Supervisors: Prof. Raj Das (RMIT) and Associate Prof. Andrey Molotnikov (RMIT) and Prof. Daniel Casellas (EUT) and Full Prof. Antonio Mateo (UPC)
Project 1: Understanding fatigue resistance of AM parts from processing parameters and material properties
Additive manufacturing (AM) is rapidly penetrating the industry to produce high performance parts. Fatigue resistance is one of the key application properties in many engineering components. It is greatly influenced by the pre-existent defects, mainly their size and distribution. A proper understanding of the influence of defects produced during manufacturing is crucial to understand the fatigue resistance and to optimize manufacturing parameters to obtain high performance parts. The PhD focusses on the experimental evaluation of the interaction between microstructure, defects, and materials properties to understand fatigue resistance in AM parts.
Project 2: Fatigue assessment of structural parts produced by additive manufacturing
Additive manufacturing (AM) is rapidly penetrating the industry to produce high performance parts. Fatigue resistance is one of the key application properties in many engineering components. Fatigue tests are typically time consuming and require a large amount of material to be tested. For AM parts this is especially relevant because the inherent anisotropy of the process requires also to test specimen in different directions. Such situation hampers the rapid development of AM parts. Rapid fatigue testing methodologies are available for bulk materials. The PhD explores the applicability of such rapid resting techniques to assess the fatigue performance of AM specimens.

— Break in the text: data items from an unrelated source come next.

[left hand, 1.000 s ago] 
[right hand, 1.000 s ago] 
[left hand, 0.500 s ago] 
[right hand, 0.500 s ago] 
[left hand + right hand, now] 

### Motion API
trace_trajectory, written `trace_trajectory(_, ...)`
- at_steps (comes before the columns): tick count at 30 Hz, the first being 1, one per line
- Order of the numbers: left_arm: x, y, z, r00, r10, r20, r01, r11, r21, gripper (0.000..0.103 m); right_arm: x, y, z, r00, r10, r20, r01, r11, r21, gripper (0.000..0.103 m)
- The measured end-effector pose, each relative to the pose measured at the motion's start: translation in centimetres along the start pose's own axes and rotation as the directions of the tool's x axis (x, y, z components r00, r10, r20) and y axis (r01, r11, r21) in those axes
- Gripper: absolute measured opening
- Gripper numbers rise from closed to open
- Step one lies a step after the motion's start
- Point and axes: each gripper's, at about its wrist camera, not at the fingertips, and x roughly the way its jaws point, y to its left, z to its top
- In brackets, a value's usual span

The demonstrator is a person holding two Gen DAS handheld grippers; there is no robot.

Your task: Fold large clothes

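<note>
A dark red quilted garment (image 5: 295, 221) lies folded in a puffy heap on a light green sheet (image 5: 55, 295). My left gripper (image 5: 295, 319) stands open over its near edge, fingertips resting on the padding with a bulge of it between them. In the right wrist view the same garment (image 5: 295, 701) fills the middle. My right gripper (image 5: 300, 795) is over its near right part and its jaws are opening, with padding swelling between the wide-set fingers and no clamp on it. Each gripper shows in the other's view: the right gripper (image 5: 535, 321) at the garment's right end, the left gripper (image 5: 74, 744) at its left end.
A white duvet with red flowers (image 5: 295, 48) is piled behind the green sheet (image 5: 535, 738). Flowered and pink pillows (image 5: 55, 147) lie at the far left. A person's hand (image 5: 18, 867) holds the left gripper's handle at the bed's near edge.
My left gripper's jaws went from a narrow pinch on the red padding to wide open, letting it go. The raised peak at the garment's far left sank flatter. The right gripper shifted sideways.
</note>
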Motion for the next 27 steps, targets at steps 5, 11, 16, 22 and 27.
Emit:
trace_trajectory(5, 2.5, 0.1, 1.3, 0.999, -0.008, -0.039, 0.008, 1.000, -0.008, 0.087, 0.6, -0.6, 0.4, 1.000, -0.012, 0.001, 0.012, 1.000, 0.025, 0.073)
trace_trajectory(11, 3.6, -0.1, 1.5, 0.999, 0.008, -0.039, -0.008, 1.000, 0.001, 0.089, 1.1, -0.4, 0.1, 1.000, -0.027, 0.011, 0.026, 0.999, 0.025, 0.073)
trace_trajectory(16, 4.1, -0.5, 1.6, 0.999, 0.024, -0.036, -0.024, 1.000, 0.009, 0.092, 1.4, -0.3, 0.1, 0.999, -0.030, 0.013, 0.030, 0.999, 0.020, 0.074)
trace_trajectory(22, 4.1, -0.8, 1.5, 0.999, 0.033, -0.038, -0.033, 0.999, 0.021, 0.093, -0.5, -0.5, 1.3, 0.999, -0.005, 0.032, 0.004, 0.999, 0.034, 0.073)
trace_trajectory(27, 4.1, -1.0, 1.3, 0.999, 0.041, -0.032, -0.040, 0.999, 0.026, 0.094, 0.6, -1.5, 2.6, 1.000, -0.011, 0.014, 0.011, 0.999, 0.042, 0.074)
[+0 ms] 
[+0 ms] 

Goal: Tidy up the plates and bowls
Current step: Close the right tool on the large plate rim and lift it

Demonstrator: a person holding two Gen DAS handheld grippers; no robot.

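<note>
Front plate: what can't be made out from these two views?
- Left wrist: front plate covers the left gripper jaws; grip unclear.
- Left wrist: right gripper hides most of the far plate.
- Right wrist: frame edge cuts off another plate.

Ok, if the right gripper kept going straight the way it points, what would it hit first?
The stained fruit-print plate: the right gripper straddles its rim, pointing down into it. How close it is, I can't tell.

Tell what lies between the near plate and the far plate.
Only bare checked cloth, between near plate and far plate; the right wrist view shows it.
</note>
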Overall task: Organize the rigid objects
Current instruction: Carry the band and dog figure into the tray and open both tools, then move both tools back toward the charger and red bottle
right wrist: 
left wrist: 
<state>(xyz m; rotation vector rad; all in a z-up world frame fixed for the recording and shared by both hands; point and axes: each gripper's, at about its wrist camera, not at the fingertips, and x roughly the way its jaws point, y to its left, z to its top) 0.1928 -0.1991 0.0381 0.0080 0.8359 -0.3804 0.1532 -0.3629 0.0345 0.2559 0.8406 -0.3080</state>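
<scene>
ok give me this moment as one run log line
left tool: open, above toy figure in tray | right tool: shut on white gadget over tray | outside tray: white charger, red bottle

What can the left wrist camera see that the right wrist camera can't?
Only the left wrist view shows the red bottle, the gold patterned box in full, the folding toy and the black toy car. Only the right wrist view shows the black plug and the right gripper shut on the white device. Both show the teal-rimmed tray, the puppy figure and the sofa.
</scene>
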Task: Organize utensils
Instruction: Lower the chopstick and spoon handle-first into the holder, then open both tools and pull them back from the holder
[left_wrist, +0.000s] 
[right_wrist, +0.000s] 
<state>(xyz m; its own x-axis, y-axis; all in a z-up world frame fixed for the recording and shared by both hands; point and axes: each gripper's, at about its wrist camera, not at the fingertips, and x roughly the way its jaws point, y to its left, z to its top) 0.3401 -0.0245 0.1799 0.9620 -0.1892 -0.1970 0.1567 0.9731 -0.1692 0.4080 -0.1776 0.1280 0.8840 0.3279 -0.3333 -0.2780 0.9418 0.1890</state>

Project 3: High fatigue performance AM parts by topological optimization
Additive manufacturing (AM) is rapidly penetrating the industry to produce high performance parts. Fatigue resistance is one of the key application properties in many engineering components. AM allows extreme lightweight designs by locally changing material type and part geometry. This is known as topological optimization. The PhD will focusses on the development of high fatigue performance parts designed through topological optimization.